## WHAT NEEDS TO BE DONE
Every picture should be left out, but the lines below must be repeated exactly.

## DATASET EXCERPT
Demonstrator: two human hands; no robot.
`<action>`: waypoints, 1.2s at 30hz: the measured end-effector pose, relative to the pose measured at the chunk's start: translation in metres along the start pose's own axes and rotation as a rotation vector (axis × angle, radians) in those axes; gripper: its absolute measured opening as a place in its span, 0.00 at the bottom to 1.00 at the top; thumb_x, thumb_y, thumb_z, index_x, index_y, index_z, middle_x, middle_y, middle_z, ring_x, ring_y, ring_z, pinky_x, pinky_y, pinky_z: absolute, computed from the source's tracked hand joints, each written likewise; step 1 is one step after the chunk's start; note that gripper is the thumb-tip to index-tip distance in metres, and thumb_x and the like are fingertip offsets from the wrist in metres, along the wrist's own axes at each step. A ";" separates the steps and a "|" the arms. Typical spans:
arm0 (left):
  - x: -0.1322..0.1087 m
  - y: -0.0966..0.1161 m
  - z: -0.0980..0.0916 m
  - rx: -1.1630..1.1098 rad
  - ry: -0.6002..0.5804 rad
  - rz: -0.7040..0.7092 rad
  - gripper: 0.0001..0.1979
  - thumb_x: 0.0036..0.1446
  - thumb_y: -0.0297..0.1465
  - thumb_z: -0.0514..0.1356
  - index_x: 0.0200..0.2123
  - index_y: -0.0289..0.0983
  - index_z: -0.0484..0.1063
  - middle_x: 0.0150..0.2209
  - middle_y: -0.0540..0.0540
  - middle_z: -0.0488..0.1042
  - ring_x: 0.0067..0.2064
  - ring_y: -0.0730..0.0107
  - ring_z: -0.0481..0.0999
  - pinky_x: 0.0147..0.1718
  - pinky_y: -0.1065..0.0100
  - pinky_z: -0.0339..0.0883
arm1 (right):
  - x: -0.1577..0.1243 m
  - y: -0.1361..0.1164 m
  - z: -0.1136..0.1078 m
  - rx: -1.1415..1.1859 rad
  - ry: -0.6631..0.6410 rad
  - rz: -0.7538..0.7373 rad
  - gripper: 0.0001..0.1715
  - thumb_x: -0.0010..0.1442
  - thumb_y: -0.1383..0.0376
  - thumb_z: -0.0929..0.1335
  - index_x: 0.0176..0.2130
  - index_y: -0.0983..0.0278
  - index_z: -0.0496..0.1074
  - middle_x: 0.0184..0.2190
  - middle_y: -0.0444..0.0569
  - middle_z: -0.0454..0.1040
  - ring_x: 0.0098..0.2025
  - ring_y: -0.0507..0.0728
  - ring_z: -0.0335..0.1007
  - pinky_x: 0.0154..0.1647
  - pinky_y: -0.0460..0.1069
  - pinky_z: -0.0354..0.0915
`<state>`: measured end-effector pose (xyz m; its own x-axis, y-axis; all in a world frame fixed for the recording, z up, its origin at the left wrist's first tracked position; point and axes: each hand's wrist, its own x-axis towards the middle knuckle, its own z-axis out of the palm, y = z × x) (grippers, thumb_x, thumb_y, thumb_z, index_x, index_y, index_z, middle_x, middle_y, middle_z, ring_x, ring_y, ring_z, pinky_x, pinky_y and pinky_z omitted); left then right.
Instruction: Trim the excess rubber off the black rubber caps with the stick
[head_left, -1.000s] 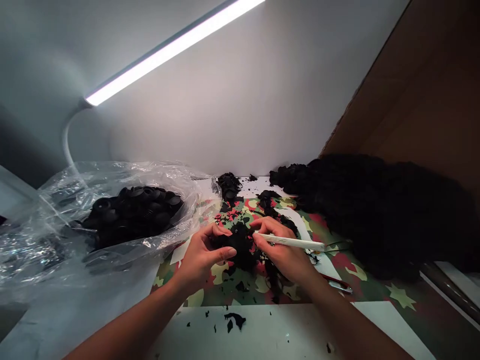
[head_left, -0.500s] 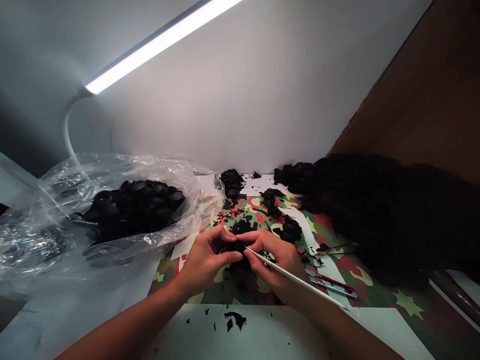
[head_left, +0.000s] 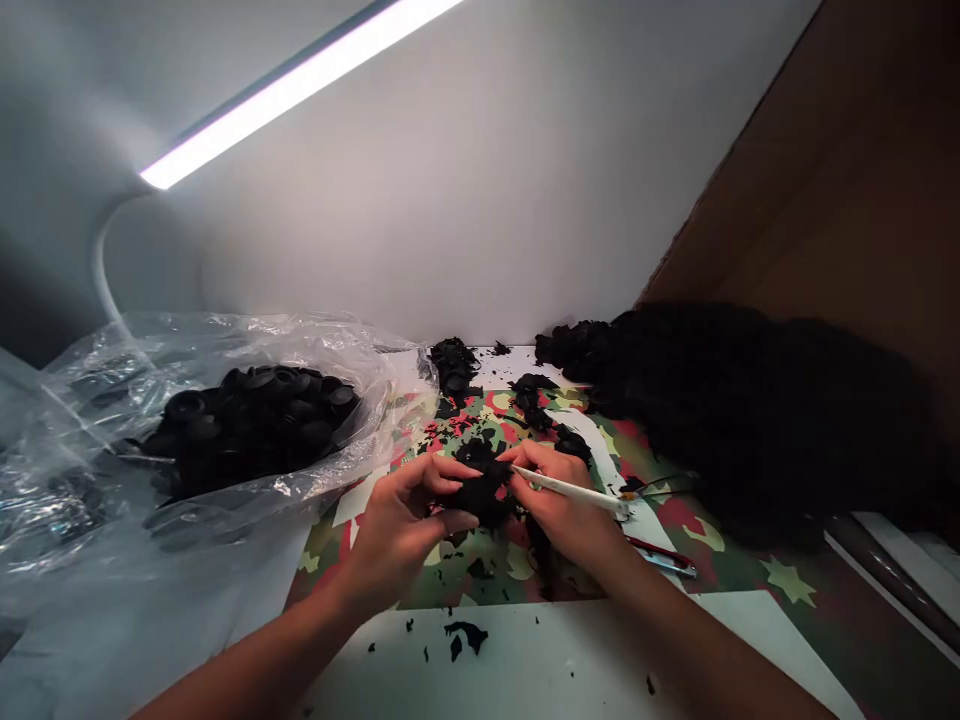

## REPLY TO THE TASK
Demonstrator: two human hands; no robot.
`<action>`: waypoints, 1.2s at 30hz: the measured end-effector pose, relative to the pose measured at the chunk's start: translation in metres along the start pose's own axes and rotation as a rotation vector (axis × angle, radians) in those axes; gripper: its absolute measured opening as a place in its span, 0.00 at the bottom to 1.00 at the top; thumb_x, thumb_y, thumb_z, index_x, index_y, index_z, middle_x, middle_y, middle_z, ring_x, ring_y, ring_z, pinky_x, pinky_y, pinky_z: absolute, computed from the source's tracked hand joints, each written likewise; step 1 is one step after the chunk's start; note that gripper is the thumb-tip to index-tip distance in metres, and thumb_x and the like are fingertip offsets from the wrist in metres, along the wrist's own axes at each step. A ";" separates the steps and a "|" the arms. Typical spans:
arm0 (left):
  - x: -0.1322..0.1087 m
  - y: -0.0966..0.1161 m
  - z: -0.0980..0.0916 m
  - rx: -1.1630..1.1098 rad
  - ry: -0.6002..0.5804 rad
  - rz: -0.7040..0.7092 rad
  - gripper: 0.0001..0.1979
  - thumb_x: 0.0036..0.1446
  - thumb_y: -0.0297..0.1465
  - thumb_z: -0.0514..0.1356
  - index_x: 0.0200..0.2123
  - index_y: -0.0289..0.0983
  - index_z: -0.0484..0.1063
  - middle_x: 0.0150..0.2209
  - middle_y: -0.0540..0.0540
  - middle_z: -0.0488..0.1042
  - ring_x: 0.0067..0.2064
  - ring_y: -0.0730..0.0107
  - ring_z: -0.0481..0.0999
  - pinky_x: 0.0147..0.1718
  - pinky_y: -0.1065..0.0100
  - pinky_z: -0.0339..0.0883
arm1 (right):
  - x: -0.1577..0.1243 m
  - y: -0.1361..0.1164 m
  - z: -0.1136..0.1078 m
  - rx: -1.1415..1.1859 rad
  - ry: -0.6631..0.6410 rad
  - rz: -0.7538..0.7373 rad
  - gripper: 0.0001..0.1715
  - thumb_x: -0.0010..0.1442
  - thumb_y: -0.1383..0.0376
  - thumb_z: -0.0929..0.1335
  - index_x: 0.0176..0.2130
  - index_y: -0.0983..0.0278
  - index_z: -0.0496..0.1074
  - middle_x: 0.0184..0.2190
  - middle_y: -0.0444..0.0569
  - middle_z: -0.0454..0.1040
  - ring_x: 0.0098..0.2025
  - ring_y: -0.0507..0.0728
  - ring_z: -0.0335..0.1007
  - pinky_x: 0.0154..0.1647
  - pinky_y: -0.0460..0.1069
  - pinky_z: -0.0354..0.0915
`<state>`: measured end-effector pose (xyz m; its own x-axis, y-axis; all in a world frame fixed for the recording, z up, its origin at the left wrist's first tracked position; point and axes: each hand's wrist, its own x-axis towards the middle knuckle, its own z-axis out of the palm, y = z × x) (grippers, thumb_x, thumb_y, thumb_z, index_x, index_y, index_z, middle_x, middle_y, middle_z, ring_x, ring_y, ring_z, pinky_x, pinky_y and pinky_z omitted); left then right.
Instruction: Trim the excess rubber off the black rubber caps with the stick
[head_left, -1.000s] 
[head_left, -0.500s] 
[head_left, +0.000s] 

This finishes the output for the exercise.